--- Task directions ---
Starting with the first line and ending with the line that holds "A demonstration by", repeat the material exactly.
----
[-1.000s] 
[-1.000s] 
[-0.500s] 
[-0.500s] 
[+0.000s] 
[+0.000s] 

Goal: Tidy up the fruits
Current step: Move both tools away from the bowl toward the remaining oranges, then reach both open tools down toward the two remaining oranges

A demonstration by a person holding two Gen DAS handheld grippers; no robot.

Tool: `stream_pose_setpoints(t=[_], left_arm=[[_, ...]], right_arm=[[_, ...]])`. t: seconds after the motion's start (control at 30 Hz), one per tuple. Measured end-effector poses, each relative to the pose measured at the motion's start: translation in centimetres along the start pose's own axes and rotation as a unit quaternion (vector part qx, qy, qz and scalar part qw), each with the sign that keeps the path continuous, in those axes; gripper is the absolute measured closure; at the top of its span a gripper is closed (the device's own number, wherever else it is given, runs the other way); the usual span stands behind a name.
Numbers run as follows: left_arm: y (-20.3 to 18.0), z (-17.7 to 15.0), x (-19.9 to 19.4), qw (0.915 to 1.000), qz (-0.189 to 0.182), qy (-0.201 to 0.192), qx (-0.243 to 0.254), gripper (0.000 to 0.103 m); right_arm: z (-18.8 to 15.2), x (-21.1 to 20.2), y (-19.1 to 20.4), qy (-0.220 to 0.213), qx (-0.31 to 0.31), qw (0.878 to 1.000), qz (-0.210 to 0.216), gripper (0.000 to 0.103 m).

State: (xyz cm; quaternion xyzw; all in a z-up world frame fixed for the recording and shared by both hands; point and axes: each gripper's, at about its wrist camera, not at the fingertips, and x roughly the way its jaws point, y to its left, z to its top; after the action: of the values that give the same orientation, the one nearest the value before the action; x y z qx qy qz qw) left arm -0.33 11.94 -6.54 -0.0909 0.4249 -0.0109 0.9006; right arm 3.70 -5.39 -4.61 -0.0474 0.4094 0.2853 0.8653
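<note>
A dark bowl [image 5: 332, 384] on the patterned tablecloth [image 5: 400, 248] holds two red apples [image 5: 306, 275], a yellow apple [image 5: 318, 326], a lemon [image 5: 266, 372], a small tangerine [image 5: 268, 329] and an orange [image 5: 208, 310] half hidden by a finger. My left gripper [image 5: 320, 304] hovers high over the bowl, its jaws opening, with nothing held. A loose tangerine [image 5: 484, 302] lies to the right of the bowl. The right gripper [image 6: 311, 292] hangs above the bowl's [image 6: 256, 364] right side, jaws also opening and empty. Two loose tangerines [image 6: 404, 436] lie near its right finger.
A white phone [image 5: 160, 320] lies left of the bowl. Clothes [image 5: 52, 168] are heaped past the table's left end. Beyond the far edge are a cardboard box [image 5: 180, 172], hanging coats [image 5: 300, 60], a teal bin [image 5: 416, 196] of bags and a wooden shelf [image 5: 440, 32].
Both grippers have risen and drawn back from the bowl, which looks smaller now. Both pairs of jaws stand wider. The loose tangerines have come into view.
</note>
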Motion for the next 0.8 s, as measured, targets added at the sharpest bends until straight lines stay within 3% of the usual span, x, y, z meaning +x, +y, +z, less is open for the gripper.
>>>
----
--- Solution to the exercise ---
[-1.000s] 
[-1.000s] 
[-0.500s] 
[-0.500s] 
[+0.000s] 
[+0.000s] 

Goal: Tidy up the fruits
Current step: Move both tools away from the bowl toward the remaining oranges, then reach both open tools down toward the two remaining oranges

A demonstration by a person holding two Gen DAS handheld grippers; no robot.

There is nothing more to the output.